= Talish–Mughan culture =

Archaeological culture in Iran and Azerbaijan

The Mughan culture or the Talish-Mughan culture is an archeological culture of the late Bronze Age and the early Iron Age epoch (end of the 2nd – beginning of the 1st millenniums B.C.) in the Mughan plain and the Talysh Mountains in northwest Iran and Southeast Azerbaijan.

==Characteristics==

The characteristics of the Mughan culture are:

1. Graves in stone boxes and the graves.
2. Graves can be single, clustered, or joint – men and women buried together, with a rich and poor inventory.
3. Cattle-breeding, agriculture and maybe fishing were the main occupations.
4. Implements and weapons were made of bronze and iron.
5. Weapons were bronze and iron swords with a bronze two-faucet hilt and bronze poniards with a “framed handle” (of Western Asia type).
6. Pottery was made by hand. A basket-shaped “censer” and dishes in the shape of teapots were distinguished.

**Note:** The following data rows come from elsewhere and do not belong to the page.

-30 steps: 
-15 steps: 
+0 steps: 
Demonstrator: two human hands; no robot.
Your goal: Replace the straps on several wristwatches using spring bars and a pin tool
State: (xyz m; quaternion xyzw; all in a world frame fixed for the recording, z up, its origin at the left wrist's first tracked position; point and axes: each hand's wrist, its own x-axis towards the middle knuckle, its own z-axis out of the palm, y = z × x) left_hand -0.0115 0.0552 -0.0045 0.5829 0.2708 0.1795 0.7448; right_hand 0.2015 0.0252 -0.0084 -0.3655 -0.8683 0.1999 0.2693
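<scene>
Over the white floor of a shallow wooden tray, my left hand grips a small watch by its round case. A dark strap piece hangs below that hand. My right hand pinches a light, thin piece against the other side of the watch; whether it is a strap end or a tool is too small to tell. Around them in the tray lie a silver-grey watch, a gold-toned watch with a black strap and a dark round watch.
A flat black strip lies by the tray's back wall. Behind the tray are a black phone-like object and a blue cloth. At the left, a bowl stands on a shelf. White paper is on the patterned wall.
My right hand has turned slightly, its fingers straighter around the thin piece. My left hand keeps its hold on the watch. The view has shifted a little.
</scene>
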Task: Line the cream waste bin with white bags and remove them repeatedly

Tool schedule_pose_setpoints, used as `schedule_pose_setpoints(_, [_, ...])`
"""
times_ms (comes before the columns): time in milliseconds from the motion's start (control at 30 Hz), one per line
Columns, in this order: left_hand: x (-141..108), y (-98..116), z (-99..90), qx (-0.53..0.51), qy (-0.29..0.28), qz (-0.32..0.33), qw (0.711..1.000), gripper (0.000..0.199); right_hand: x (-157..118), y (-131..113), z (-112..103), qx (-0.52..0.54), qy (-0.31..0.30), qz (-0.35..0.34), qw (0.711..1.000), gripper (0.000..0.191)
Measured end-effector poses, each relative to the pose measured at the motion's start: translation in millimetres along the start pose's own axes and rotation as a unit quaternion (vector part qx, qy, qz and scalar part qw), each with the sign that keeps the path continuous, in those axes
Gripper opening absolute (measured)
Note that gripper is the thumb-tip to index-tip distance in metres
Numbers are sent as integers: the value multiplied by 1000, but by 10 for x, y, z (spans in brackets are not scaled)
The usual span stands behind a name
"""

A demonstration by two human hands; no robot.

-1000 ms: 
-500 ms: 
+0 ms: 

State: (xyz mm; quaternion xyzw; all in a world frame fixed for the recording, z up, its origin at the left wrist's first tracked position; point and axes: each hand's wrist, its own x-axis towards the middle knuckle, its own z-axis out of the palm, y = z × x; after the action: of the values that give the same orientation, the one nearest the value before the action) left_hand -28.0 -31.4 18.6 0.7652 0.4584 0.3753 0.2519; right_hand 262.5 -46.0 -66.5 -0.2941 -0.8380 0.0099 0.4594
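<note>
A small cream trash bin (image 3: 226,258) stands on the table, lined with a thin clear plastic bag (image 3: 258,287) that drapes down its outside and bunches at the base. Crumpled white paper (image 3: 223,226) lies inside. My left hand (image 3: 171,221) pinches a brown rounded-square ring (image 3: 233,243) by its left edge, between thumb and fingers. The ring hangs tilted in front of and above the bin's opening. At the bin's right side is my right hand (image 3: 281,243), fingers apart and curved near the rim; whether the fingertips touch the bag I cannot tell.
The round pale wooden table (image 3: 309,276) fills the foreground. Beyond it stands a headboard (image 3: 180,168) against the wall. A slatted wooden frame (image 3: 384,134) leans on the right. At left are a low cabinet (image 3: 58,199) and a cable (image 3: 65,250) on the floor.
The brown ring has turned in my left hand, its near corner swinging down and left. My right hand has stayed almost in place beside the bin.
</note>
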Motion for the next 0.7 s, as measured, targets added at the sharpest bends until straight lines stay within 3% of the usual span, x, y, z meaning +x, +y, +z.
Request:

Grave inventories reflect a decomposition process of ancestral relations and property differentiation among tribes of the given culture.

==Literature==
- Пассек Т. и Латынин Б., Очерк до-истории Северного Азербайджана, "Известия Общества обследования и изучения Азербайджана", Баку, 1926, No 3;
- Morgan J., Mission scientifique en Perse, t. 1, P., 1894.